*** Opening of Input data ***

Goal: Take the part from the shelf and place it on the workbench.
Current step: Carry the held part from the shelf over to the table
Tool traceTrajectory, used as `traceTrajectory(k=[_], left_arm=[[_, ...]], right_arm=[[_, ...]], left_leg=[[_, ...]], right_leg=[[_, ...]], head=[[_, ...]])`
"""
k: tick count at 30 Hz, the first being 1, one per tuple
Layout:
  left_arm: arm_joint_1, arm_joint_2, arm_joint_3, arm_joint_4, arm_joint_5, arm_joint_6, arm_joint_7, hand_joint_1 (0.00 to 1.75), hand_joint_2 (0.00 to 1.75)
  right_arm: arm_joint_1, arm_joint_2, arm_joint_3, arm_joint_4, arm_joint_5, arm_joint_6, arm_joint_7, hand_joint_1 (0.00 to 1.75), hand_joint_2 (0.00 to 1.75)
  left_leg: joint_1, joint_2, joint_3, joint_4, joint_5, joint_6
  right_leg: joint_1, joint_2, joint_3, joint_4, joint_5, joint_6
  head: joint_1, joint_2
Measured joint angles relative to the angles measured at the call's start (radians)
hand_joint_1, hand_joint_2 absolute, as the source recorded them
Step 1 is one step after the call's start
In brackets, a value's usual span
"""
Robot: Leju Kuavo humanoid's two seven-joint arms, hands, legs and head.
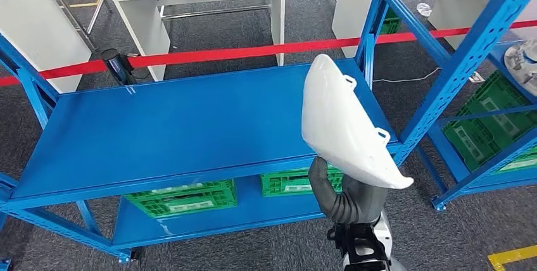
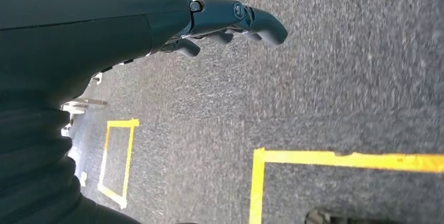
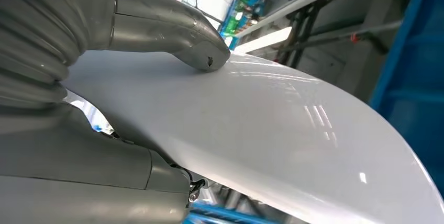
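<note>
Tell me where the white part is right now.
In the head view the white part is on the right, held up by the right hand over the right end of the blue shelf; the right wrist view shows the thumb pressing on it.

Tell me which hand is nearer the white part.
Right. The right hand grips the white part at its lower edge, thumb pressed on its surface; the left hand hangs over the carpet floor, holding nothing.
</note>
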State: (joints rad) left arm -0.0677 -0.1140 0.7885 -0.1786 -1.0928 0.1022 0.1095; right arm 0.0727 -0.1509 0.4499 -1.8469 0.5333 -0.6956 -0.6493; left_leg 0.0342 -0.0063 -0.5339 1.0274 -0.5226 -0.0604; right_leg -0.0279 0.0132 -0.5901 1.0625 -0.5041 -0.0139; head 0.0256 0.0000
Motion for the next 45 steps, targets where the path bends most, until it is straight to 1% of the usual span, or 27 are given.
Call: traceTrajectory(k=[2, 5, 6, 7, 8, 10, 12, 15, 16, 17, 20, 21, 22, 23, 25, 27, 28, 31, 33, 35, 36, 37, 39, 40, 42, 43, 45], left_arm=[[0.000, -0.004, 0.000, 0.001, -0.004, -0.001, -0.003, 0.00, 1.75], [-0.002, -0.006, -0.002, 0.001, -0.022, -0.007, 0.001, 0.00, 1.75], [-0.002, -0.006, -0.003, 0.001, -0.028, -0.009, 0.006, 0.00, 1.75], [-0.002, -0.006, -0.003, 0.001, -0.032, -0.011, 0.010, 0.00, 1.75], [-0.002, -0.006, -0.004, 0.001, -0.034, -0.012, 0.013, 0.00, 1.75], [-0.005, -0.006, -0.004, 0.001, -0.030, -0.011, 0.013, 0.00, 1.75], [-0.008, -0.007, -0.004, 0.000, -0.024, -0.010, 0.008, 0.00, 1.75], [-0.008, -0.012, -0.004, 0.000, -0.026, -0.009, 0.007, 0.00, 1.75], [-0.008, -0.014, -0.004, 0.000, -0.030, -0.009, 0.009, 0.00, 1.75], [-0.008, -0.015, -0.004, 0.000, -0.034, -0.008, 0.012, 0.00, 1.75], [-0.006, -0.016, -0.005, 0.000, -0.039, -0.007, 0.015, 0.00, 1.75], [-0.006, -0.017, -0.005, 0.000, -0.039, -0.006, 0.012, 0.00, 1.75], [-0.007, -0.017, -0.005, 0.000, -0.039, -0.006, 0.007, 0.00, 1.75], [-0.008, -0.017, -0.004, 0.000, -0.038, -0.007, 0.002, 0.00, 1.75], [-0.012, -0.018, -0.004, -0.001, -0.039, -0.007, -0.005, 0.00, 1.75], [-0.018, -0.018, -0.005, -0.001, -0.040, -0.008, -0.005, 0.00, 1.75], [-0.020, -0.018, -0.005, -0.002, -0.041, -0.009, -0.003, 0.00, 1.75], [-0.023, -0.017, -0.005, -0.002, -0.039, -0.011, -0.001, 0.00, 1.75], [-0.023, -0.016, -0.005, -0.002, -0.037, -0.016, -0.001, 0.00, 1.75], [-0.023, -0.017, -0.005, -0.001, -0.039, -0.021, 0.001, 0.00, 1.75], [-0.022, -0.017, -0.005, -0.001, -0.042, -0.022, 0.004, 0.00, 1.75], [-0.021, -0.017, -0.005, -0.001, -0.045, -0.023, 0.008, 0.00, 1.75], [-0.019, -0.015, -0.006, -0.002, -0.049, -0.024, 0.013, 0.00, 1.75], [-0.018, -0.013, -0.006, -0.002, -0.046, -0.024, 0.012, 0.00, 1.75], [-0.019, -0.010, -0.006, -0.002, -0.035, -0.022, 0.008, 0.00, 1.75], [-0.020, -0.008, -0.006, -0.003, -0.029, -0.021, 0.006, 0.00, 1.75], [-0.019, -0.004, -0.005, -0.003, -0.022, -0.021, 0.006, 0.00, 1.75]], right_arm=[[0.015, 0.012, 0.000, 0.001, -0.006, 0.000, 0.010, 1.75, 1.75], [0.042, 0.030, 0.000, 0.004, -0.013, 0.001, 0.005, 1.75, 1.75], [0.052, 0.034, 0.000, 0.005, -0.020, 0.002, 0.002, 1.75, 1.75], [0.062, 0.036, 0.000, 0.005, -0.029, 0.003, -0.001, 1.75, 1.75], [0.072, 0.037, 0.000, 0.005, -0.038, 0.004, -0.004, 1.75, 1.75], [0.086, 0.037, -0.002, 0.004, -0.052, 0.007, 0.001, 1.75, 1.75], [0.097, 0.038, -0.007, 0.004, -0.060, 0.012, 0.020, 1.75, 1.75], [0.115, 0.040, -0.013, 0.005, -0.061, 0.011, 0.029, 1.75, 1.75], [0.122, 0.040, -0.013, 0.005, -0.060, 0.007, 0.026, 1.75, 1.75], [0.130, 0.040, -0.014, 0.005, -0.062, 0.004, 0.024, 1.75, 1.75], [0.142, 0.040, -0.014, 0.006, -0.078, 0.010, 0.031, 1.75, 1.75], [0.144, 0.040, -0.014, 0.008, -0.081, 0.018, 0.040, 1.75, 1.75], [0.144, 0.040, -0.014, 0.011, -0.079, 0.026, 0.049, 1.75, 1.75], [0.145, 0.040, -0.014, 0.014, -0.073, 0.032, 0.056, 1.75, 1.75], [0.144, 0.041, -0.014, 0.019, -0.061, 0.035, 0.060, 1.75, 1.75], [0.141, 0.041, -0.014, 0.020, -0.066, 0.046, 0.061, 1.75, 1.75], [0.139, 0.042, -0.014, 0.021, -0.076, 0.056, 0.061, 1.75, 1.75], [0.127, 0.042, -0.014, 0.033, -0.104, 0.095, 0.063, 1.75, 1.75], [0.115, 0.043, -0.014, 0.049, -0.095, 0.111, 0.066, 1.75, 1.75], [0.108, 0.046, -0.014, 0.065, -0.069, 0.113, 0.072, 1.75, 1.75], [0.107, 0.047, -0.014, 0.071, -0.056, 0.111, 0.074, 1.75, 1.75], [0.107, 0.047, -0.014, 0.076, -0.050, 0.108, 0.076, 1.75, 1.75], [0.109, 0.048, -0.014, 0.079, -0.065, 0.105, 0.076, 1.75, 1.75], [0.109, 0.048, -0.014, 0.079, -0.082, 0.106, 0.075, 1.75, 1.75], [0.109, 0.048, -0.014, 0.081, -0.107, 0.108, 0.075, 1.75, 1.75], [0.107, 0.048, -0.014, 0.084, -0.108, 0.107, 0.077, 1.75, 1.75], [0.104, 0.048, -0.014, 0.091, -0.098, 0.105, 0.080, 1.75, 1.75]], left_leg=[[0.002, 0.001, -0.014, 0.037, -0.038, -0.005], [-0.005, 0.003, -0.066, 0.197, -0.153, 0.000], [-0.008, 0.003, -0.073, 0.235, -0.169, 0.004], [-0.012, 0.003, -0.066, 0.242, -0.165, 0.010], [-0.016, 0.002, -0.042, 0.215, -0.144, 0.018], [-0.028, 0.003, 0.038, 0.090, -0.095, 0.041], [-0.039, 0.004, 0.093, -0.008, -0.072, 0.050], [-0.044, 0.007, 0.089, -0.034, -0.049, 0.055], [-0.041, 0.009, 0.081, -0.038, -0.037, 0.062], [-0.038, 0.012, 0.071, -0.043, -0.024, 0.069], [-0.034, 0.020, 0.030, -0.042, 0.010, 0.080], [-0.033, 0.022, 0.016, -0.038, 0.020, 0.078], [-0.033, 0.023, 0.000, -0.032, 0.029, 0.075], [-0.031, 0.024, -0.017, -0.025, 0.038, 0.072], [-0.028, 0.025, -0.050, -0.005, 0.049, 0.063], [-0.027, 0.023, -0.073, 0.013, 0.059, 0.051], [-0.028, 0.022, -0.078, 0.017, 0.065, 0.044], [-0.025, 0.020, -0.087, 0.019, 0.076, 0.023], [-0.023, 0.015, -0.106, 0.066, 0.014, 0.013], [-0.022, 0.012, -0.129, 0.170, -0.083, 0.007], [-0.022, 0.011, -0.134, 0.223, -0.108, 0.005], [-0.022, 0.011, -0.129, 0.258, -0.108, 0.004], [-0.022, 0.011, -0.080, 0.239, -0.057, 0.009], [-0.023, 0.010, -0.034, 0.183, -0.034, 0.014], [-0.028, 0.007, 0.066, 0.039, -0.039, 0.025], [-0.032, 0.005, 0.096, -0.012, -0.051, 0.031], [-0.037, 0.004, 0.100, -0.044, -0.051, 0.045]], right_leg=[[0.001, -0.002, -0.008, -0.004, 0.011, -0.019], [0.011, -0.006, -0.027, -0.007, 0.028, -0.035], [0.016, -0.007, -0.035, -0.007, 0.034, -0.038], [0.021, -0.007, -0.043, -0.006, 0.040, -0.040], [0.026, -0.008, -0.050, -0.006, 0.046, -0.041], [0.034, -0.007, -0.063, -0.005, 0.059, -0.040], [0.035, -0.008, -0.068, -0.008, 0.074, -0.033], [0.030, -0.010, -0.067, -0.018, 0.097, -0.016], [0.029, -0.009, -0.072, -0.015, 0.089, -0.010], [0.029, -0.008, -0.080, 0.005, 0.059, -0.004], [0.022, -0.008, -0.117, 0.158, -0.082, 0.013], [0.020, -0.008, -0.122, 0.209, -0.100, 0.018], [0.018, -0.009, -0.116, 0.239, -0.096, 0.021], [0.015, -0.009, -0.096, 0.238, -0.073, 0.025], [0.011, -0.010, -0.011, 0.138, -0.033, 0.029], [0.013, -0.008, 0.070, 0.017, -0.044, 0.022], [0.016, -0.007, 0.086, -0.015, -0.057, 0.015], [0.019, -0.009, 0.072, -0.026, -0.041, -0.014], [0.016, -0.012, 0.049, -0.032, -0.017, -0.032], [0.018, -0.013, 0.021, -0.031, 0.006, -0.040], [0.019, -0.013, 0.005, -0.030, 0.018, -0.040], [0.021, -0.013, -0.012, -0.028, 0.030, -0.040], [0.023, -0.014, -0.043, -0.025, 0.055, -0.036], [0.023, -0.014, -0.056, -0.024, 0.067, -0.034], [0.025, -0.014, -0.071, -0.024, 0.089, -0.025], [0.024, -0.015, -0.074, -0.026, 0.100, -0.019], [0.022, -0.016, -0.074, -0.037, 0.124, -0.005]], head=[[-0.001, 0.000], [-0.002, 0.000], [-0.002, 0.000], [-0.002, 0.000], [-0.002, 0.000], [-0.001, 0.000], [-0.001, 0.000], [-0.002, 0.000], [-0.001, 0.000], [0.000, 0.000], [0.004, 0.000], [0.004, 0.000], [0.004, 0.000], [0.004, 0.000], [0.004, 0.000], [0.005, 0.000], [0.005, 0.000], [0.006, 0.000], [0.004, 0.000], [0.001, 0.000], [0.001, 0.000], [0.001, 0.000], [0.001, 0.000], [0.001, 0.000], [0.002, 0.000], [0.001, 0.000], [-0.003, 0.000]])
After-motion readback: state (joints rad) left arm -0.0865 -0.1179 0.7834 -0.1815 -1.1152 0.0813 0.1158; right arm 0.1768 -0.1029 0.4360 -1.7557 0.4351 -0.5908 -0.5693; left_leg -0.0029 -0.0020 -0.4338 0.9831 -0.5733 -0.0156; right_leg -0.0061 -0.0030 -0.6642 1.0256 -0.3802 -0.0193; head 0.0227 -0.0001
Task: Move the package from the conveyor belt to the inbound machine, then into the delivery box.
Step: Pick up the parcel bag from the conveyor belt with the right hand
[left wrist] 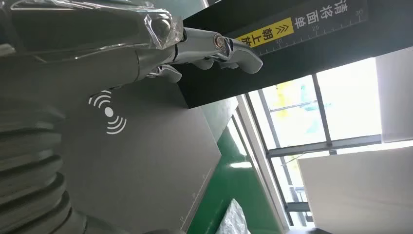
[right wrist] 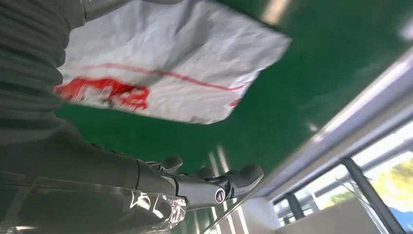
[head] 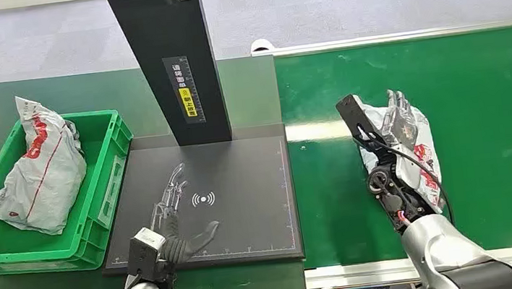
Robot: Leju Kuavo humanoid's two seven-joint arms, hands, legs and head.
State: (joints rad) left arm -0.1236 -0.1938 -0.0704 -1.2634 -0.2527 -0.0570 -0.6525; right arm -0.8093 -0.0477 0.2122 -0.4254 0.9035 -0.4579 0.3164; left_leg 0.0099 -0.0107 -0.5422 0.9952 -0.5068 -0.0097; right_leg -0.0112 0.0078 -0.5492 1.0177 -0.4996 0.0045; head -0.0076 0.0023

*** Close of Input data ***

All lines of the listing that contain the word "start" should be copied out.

:: Result ::
Measured joint angles relative to the angles measured at the call's start (radians)
Step 1 is one step after the call's start

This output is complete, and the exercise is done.